*Your assignment*.
When a line in the data below includes "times", count it; then give only the total.

*Supplied entries*.
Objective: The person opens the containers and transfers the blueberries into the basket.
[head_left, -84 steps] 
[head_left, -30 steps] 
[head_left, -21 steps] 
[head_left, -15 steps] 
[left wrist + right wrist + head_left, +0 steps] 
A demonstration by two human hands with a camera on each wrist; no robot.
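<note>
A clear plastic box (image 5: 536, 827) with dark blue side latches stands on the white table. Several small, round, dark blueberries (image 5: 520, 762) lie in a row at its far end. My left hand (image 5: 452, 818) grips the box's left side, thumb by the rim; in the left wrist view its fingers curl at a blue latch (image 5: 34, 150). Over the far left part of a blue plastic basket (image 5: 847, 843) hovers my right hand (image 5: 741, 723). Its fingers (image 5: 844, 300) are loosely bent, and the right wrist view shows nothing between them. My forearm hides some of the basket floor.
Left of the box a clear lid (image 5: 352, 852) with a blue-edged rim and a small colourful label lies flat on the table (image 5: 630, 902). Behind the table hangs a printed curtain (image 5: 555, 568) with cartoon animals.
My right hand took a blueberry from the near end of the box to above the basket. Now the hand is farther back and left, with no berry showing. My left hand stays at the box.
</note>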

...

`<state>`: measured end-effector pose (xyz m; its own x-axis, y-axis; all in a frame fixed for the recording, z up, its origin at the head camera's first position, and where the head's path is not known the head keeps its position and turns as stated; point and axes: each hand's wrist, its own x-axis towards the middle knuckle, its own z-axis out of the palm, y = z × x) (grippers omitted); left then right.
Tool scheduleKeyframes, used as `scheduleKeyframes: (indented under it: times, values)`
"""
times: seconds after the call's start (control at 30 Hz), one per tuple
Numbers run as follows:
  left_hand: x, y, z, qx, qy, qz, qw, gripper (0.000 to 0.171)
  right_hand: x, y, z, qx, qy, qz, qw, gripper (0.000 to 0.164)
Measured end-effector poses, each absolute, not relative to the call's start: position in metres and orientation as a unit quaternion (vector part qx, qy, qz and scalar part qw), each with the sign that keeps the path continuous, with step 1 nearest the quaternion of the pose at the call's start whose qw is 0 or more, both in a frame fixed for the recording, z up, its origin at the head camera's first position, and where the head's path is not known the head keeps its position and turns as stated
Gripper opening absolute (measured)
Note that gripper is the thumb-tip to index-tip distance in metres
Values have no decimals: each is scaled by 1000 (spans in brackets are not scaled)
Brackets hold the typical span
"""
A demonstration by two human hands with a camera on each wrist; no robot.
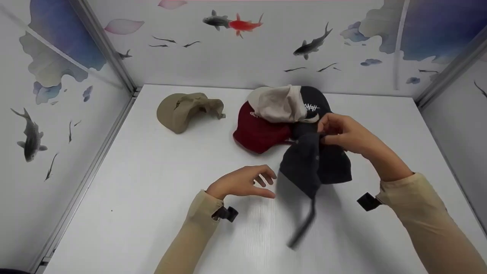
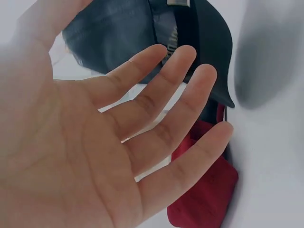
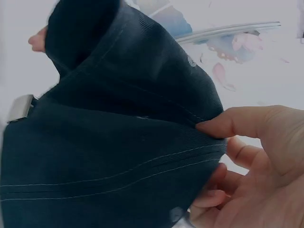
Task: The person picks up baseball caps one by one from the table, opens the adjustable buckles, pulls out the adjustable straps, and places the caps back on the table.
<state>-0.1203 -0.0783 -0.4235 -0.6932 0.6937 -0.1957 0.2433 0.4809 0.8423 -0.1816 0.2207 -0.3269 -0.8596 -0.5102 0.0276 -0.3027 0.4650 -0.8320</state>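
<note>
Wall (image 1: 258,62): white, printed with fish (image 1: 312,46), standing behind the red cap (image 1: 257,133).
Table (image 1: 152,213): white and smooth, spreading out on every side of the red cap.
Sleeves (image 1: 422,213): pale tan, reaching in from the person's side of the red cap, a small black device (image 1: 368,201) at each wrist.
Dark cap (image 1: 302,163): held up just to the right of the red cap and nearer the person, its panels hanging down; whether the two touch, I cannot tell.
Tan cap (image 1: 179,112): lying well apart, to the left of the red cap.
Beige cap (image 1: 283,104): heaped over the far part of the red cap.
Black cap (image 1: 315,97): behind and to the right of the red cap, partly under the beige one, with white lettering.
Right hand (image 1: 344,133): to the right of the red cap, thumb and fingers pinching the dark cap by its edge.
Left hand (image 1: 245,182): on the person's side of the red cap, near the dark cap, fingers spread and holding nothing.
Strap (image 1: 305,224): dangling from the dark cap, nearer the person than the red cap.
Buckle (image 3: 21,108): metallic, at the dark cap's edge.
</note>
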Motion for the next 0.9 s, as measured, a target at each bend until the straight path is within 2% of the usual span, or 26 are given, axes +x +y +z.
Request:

*Output*.
2